**Your instructions:**
Every line of the data must be copied exactly.
------ Provided records ------
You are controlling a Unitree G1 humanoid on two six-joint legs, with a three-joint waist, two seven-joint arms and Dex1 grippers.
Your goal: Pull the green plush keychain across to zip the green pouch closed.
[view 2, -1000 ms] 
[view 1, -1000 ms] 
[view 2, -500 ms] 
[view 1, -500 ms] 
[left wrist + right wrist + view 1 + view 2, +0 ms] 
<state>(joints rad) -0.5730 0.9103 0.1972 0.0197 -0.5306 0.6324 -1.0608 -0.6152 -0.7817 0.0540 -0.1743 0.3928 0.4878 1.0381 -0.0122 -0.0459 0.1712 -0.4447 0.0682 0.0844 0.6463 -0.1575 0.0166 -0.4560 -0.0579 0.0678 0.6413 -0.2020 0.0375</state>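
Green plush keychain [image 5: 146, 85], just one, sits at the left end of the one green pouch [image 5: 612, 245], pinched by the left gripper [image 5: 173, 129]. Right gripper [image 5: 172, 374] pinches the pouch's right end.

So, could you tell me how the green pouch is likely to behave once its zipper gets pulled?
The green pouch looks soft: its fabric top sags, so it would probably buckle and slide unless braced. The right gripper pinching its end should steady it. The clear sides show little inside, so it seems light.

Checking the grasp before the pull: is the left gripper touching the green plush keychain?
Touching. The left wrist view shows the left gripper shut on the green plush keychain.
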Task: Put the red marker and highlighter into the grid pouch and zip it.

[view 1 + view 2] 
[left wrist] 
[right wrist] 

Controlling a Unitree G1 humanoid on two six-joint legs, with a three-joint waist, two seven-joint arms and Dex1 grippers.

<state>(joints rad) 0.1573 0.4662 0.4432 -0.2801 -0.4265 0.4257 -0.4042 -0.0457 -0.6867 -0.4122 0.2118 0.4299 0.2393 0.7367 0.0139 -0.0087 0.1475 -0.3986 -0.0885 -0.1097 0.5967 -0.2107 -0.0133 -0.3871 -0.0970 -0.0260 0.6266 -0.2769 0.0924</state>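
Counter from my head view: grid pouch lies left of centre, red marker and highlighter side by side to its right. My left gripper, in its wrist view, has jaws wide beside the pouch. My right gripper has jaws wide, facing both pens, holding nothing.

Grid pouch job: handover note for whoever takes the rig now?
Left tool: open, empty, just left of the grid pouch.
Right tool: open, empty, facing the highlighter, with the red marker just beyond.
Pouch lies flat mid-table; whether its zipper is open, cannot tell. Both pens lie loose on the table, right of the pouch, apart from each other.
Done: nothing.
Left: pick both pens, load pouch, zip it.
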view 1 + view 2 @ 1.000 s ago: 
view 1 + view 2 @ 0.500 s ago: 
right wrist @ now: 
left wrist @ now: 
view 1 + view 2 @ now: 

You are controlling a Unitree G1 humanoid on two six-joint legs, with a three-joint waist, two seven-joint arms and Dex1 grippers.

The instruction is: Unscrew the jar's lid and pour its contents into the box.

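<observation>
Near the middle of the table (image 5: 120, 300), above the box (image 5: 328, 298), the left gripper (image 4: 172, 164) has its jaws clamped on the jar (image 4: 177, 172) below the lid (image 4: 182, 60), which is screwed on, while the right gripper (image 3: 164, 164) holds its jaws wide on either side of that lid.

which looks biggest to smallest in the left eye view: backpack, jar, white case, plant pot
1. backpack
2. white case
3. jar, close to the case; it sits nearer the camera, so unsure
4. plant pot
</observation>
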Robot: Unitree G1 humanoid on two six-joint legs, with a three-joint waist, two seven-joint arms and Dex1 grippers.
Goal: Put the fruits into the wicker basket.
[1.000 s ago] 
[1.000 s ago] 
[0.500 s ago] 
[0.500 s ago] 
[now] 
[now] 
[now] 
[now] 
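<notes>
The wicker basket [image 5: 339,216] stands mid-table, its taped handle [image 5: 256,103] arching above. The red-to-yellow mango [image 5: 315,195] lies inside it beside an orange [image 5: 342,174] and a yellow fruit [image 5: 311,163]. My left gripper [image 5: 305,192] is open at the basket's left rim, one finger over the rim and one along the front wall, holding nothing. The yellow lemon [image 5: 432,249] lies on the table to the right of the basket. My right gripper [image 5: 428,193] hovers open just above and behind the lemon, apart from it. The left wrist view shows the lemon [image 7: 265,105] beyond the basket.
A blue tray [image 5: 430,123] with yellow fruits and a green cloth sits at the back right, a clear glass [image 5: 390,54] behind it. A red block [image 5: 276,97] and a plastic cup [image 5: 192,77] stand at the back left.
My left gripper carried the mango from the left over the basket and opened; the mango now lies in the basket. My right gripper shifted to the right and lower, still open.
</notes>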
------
**Response area:**
You are controlling a Unitree G1 humanoid on two six-joint legs, with a three-joint waist, two seven-joint arms and Dex1 grippers.
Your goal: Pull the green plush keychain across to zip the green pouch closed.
[view 2, -1000 ms] 
[view 1, -1000 ms] 
[view 2, -500 ms] 
[view 1, -500 ms] 
[left wrist + right wrist + view 1 + view 2, +0 ms] 
<state>(joints rad) -0.5730 0.9103 0.1972 0.0197 -0.5306 0.6324 -1.0608 -0.6152 -0.7817 0.0540 -0.1743 0.3928 0.4878 1.0381 -0.0122 -0.0459 0.1712 -0.4447 0.0682 0.0844 0.6463 -0.1575 0.0166 -0.4560 -0.0579 0.0678 0.6413 -0.2020 0.0375</state>
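Green plush keychain [image 5: 146, 85], just one, sits at the left end of the one green pouch [image 5: 612, 245], pinched by the left gripper [image 5: 173, 129]. Right gripper [image 5: 172, 374] pinches the pouch's right end.

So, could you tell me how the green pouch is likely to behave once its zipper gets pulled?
The green pouch looks soft: its fabric top sags, so it would probably buckle and slide unless braced. The right gripper pinching its end should steady it. The clear sides show little inside, so it seems light.

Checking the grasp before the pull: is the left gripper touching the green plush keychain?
Touching. The left wrist view shows the left gripper shut on the green plush keychain.
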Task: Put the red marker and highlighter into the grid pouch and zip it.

[view 1 + view 2] 
[left wrist] 
[right wrist] 

Controlling a Unitree G1 humanoid on two six-joint legs, with a three-joint waist, two seven-joint arms and Dex1 grippers.

<state>(joints rad) 0.1573 0.4662 0.4432 -0.2801 -0.4265 0.4257 -0.4042 -0.0457 -0.6867 -0.4122 0.2118 0.4299 0.2393 0.7367 0.0139 -0.0087 0.1475 -0.3986 -0.0885 -0.1097 0.5967 -0.2107 -0.0133 -0.3871 -0.0970 -0.0260 0.6266 -0.2769 0.0924</state>
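Counter from my head view: grid pouch lies left of centre, red marker and highlighter side by side to its right. My left gripper, in its wrist view, has jaws wide beside the pouch. My right gripper has jaws wide, facing both pens, holding nothing.

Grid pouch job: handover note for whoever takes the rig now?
Left tool: open, empty, just left of the grid pouch.
Right tool: open, empty, facing the highlighter, with the red marker just beyond.
Pouch lies flat mid-table; whether its zipper is open, cannot tell. Both pens lie loose on the table, right of the pouch, apart from each other.
Done: nothing.
Left: pick both pens, load pouch, zip it.
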view 1 + view 2 @ 1.000 s ago: 
view 1 + view 2 @ 0.500 s ago: 
right wrist @ now: 
left wrist @ now: 
view 1 + view 2 @ now: 

You are controlling a Unitree G1 humanoid on two six-joint legs, with a three-joint waist, two seven-joint arms and Dex1 grippers.

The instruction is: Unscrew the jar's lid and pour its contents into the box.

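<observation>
Near the middle of the table (image 5: 120, 300), above the box (image 5: 328, 298), the left gripper (image 4: 172, 164) has its jaws clamped on the jar (image 4: 177, 172) below the lid (image 4: 182, 60), which is screwed on, while the right gripper (image 3: 164, 164) holds its jaws wide on either side of that lid.

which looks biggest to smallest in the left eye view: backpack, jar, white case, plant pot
1. backpack
2. white case
3. jar, close to the case; it sits nearer the camera, so unsure
4. plant pot
</observation>
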Robot: Unitree G1 humanoid on two six-joint legs, with a three-joint waist, two seven-joint arms and Dex1 grippers.
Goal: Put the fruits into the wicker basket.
[1.000 s ago] 
[1.000 s ago] 
[0.500 s ago] 
[0.500 s ago] 
[now] 
[now] 
[now] 
[now] 
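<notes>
The wicker basket [image 5: 339,216] stands mid-table, its taped handle [image 5: 256,103] arching above. The red-to-yellow mango [image 5: 315,195] lies inside it beside an orange [image 5: 342,174] and a yellow fruit [image 5: 311,163]. My left gripper [image 5: 305,192] is open at the basket's left rim, one finger over the rim and one along the front wall, holding nothing. The yellow lemon [image 5: 432,249] lies on the table to the right of the basket. My right gripper [image 5: 428,193] hovers open just above and behind the lemon, apart from it. The left wrist view shows the lemon [image 7: 265,105] beyond the basket.
A blue tray [image 5: 430,123] with yellow fruits and a green cloth sits at the back right, a clear glass [image 5: 390,54] behind it. A red block [image 5: 276,97] and a plastic cup [image 5: 192,77] stand at the back left.
My left gripper carried the mango from the left over the basket and opened; the mango now lies in the basket. My right gripper shifted to the right and lower, still open.
</notes>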

No further output is required, since the answer is complete.